"Dari mana lo?" tanya Amel setelah Lutfi duduk di sampingnya.
Lutfi tersenyum licik, "Menyelesaikan pekerjaan yang harusnya udah selesai sejak kemarin," terangnya.
Amel menarik satu sudut bibirnya ke atas, "Lo apain dia?"
Lutfi menoleh, "Menurut lo?" tanyanya balik, masih dengan senyum kemenangannya.
"Gue harap itu benar-benar buruk!" tandasnya.
Lutfi pun terkekeh, "Kenapa gue ngerasa, lo jauh lebih ingin liat dia menderita daripada gue, ya?"
Amel mendengus kasar, "Karena bukan cuma Alvin yang dia rebut, tapi Raka juga!"
Lutfi mengernyit, "Lo suka Raka?"
*
Alvin kalang kabut mencari keberadaan Naya. Dimana gadis itu? Kenapa sampai bel istirahat berbunyi dia masih tak kembali. Bahkan sampai membuat dia harus rela kena semprot Bu Erna karena diduga bersekongkol dengan Naya.
"Nay, lo di mana?" tanyanya frustasi.
Dia sudah berusaha menghubungi Naya lewat telepon, tapi lagi-lagi dia kecewa karena ponselnya ada di laci meja. Bahkan, dia juga minta tolong ke salah seorang siswi untuk mengecek semua toilet cewek, tapi hasilnya masih tetap saja nihil.
Apa Naya pulang? pikirnya. Tapi segera dia tepis pemikiran itu. Akhir-akhir ini kan Naya lebih suka pulang terlambat. Tiba-tiba pulang lebih awal bahkan sebelum pelajaran berakhir sepertinya tidak mungkin. Tapi meski begitu, Alvin tetap pergi ke pos satpam untuk bertanya apakah ada murid yang meninggalkan sekolah tadi.
"Ada!" jawab Satpam tambun itu.
"Naya bukan?"
Untuk sesaat, Satpam itu mengernyit lalu balik bertanya, "Siapa Naya? Gadis yang kau tembak kemarin?" tanyanya sembari memasukkan roti bakar ke dalam mulutnya yang lebar.
"Dari mana Bapak tahu?" Alvin heran.
Satpam itu terkekeh, "Kamu lupa? Video kalian kan sudah viral. Meskipun lebih banyak yang berkomentar miring daripada setuju!" tukasnya.
Alvin hanya bisa menggaruk kepalanya yang tak gatal.
"Lagian, kamu ini masih sekolah. Uang pasti juga masih minta orang tua, kok berani-beraninya ngajakin anak orang pacaran. Sampai kapan kamu ngandelin orang tua kamu buat modalin pacaran kalian?" lanjutnya.
Alvin menghela napas jengah, "Jadi kenapa Naya keluar?" tanyanya buru-buru. Takut, memberi jeda lama akan memberi kesempatan untuk satpam ini ceramah lebih panjang lagi.
Seketika alis satpam itu bergerak naik, "Memang siapa yang bilang Naya keluar?"

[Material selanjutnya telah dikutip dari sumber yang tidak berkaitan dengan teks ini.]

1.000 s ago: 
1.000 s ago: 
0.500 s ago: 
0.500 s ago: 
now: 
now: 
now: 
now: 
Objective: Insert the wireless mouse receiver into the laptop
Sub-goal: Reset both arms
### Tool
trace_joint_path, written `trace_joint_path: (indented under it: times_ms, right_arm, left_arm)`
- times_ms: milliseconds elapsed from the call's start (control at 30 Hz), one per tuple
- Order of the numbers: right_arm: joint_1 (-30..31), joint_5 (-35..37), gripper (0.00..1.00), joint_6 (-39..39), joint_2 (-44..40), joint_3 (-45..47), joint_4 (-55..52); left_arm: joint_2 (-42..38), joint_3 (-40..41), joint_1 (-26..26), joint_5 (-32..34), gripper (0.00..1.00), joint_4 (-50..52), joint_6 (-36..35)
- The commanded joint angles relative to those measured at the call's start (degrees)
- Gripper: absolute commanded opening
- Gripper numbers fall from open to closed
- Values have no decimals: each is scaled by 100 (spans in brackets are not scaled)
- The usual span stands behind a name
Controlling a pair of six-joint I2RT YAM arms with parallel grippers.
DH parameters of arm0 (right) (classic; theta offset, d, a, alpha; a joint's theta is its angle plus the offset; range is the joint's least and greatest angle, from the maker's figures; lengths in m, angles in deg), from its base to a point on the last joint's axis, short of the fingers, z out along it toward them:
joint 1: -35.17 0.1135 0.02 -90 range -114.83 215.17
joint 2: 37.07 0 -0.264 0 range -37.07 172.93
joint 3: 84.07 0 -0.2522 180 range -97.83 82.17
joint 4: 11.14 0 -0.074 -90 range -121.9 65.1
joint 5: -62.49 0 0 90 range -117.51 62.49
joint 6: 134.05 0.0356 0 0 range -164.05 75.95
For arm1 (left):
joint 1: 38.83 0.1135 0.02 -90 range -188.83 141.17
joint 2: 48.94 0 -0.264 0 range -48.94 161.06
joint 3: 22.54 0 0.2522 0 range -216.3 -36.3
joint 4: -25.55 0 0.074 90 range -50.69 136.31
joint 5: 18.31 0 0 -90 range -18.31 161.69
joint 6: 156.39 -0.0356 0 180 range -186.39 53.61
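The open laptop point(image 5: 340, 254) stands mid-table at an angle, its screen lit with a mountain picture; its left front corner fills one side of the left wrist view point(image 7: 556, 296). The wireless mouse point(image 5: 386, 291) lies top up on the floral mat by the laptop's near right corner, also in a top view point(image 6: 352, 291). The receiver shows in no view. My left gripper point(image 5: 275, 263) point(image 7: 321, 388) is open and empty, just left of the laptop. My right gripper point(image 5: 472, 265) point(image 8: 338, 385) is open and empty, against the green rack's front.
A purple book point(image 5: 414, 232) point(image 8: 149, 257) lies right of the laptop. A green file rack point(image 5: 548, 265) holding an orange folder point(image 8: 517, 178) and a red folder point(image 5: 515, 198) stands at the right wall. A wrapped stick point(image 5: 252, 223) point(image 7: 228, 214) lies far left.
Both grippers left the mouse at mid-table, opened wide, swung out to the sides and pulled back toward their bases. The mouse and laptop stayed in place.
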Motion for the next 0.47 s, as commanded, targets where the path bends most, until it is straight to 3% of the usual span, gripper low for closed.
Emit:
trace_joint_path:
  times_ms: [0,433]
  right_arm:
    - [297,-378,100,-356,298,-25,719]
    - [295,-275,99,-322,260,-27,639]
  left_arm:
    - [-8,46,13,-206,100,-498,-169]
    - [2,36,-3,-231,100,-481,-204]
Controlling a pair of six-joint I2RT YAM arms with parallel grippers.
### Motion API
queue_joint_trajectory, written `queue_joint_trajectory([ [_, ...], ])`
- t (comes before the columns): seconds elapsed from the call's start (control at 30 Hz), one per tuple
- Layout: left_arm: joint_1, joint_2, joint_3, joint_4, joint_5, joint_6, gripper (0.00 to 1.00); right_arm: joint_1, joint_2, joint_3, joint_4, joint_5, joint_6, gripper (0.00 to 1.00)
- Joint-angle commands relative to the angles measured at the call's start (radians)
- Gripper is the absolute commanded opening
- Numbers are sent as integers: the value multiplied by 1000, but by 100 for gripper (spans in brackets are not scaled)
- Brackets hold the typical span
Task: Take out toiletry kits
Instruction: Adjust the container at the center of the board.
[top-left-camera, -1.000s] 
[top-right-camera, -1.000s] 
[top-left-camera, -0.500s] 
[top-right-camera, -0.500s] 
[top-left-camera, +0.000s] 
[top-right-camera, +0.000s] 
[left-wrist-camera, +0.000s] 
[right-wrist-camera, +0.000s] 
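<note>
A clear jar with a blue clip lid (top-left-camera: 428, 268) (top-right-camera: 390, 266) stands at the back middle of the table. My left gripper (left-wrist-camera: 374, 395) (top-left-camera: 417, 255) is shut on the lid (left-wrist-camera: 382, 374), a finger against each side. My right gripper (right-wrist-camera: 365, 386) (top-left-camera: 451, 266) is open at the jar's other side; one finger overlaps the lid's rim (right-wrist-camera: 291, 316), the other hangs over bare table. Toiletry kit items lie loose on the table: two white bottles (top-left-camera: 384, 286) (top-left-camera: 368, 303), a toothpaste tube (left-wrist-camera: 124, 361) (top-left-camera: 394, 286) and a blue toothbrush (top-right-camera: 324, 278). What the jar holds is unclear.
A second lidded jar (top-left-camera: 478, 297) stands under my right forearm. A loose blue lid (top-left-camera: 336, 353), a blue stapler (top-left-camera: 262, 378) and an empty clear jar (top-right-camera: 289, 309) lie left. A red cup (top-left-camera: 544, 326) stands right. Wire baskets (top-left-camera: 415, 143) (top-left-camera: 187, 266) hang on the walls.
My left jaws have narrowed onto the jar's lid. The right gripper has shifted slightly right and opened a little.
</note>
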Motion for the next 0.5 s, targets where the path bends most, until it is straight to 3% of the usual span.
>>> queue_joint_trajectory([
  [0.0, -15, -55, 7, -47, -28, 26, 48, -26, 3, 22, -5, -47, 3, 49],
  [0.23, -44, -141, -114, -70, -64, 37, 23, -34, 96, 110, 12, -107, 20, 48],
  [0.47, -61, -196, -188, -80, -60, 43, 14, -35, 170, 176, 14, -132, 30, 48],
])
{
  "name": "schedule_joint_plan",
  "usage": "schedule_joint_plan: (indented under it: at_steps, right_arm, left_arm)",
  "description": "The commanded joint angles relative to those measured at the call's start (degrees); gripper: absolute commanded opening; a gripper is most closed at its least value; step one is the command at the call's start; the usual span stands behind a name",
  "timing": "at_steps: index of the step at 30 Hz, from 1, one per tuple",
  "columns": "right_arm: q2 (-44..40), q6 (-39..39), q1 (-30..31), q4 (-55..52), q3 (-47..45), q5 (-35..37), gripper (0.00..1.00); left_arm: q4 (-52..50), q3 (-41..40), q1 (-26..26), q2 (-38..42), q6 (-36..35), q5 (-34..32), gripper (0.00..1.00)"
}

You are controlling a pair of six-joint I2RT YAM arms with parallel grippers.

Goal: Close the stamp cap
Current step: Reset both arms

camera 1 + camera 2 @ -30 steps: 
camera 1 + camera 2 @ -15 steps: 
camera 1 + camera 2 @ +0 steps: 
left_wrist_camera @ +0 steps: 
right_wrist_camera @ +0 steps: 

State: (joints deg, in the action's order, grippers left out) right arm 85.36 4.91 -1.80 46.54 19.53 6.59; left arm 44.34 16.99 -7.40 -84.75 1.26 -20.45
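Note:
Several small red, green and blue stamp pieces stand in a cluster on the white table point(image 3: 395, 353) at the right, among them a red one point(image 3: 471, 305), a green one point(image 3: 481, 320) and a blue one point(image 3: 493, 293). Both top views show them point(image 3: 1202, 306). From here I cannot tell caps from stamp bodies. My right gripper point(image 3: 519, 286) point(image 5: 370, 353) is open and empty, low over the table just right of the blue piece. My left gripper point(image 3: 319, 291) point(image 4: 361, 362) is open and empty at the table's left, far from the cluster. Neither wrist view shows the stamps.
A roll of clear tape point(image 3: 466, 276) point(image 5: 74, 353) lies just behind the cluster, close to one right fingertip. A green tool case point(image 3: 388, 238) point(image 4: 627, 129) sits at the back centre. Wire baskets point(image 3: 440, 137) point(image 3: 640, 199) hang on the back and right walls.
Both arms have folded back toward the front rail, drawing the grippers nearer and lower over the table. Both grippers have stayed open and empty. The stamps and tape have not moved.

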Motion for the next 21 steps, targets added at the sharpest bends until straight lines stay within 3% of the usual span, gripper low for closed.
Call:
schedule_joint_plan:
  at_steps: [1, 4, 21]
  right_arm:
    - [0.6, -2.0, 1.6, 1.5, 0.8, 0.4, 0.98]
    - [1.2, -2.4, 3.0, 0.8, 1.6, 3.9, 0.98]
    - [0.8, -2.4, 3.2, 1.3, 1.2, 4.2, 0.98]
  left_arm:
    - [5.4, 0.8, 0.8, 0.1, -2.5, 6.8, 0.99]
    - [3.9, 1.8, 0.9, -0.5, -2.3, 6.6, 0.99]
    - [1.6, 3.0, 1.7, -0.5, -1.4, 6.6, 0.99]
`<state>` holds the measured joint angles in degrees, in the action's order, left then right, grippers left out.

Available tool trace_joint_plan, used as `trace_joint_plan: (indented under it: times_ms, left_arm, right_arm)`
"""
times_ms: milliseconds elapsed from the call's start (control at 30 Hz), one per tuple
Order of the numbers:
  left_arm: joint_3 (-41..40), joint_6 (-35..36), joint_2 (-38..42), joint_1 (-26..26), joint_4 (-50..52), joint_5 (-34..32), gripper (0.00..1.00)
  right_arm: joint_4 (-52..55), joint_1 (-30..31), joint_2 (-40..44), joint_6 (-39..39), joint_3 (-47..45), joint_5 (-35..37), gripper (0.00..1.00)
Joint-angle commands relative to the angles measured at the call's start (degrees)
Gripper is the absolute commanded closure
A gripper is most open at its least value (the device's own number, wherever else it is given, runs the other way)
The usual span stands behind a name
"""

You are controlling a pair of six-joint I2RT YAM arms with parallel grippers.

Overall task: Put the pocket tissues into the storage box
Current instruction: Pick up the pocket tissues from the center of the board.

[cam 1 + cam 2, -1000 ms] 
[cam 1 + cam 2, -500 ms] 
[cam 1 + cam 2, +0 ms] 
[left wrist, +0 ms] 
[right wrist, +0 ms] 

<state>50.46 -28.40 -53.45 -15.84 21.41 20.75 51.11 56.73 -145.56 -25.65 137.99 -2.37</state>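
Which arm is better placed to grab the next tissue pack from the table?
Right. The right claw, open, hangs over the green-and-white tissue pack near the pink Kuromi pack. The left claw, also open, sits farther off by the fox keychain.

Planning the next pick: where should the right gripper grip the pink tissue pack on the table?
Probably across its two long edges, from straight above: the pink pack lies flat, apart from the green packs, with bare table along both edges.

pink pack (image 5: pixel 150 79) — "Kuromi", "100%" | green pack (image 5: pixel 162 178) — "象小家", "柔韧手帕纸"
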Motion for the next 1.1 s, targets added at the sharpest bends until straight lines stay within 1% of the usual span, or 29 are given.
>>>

"Lah," Alvin bingung, "Kan tadi Bapak bilangnya ada," lanjutnya mengingatkan.
Satpam itu hanya menggeleng, meletakkan rotinya, beralih mengambil air untuk diminumnya, "Yang keluar tadi anak laki. Emang si Naya itu laki-laki?" ujarnya usai minum beberapa teguk.
Alvin mendengus pelan, "Lah, Pak. Tahu gitu saya pergi dari tadi," ucapnya seraya berlalu.
"Dasar anak sekarang. Makin lama, makin nggak punya etika!" dumel Satpam seraya geleng-geleng.
Nay, lo di mana, sih? Alvin benar-benar bingung, tak tahu harus mencari cewek itu kemana lagi. Dia sudah mencari berkeliling, hingga mengorbankan jam Istirahat, namun hasilnya tetap sama.
Alvin yang lelah pun duduk di emperan kelas. Satu tangannya menjambak rambutnya frustasi. Sikap goodboy yang selalu dia banggakan kini hilang. Penampilannya pun acak-acakan dan tak segan membentak orang-orang yang terang-terangan menatapnya nyalang.
Sementara itu, Lutfi yang selesai berlatih cheers pergi mencari tempat teduh dan tempat yang bisa dia gunakan untuk memantau pergerakkan Alvin itu.